Back in 1999, Fejzo was 31 years old. In 2018, she made the first link between a hormone, GDF15, and this nausea. Five years later, her work, undertaken with a consortium of international researchers (Cambridge, Edinburgh, Glasgow and Kelaniya, Sri-Lanka), published Wednesday, December 13, in Nature, has uncovered how GDF15 works. Genetic analyses, blood tests on thousands of patients, and studies on human cells and mice were carried out to conduct this research.

The GDF15 hormone is present in the human body. When a woman is pregnant, the fetus produces a high dose of this hormone, for reasons as yet unknown. Researchers have found that the level of this hormone rises steadily during the first 12 weeks of pregnancy, and is higher in women who suffer from nausea than in those who do not.

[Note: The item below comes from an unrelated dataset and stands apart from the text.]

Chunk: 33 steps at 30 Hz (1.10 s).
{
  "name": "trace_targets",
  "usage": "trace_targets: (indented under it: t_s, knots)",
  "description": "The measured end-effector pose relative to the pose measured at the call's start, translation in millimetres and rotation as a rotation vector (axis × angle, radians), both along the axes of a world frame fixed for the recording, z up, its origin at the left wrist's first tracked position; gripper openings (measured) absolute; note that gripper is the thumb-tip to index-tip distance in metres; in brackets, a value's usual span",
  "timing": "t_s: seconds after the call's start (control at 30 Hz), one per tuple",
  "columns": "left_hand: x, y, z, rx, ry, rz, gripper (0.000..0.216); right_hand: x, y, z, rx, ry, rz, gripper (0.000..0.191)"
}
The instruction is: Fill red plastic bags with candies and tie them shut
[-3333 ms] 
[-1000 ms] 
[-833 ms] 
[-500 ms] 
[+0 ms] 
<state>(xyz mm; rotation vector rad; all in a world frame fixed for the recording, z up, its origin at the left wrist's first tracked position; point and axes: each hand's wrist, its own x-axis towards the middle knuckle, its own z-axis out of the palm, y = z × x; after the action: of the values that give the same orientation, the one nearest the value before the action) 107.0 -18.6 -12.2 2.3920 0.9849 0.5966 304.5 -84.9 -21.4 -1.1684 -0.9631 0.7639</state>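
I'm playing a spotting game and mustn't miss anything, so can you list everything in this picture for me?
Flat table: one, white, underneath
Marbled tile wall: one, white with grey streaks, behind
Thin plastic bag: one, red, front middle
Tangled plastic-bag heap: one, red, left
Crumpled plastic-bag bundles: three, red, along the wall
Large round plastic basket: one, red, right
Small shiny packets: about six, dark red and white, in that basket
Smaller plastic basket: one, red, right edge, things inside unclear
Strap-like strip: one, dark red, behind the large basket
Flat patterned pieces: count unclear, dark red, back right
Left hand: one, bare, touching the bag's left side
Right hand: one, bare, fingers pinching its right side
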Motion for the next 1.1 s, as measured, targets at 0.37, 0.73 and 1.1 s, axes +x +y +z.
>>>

The research goes beyond this correlation. "This new study suggests that lower levels of GDF15 before pregnancy lead to hypersensitivity to the hormone," said Fejzo. The risk of suffering from hyperemesis gravidarum is inversely proportional to the level of GDF15 before pregnancy. The lower the level before conception – the researchers identified a rare mutation in the gene encoding this hormone – the greater the risk of nausea and vomiting; the higher the level, the lower the risk of hyperemesis gravidarum. "For the first time, this interaction between mother and fetus has helped to explain why some women suffer from hyperemesis gravidarum during pregnancy and others don't," she pointed out. Similarly, the researchers highlighted that women with beta-thalassemia – a genetic hemoglobin disease leading to anemia that usually presents high levels of GDF15 – rarely experience nausea during pregnancy.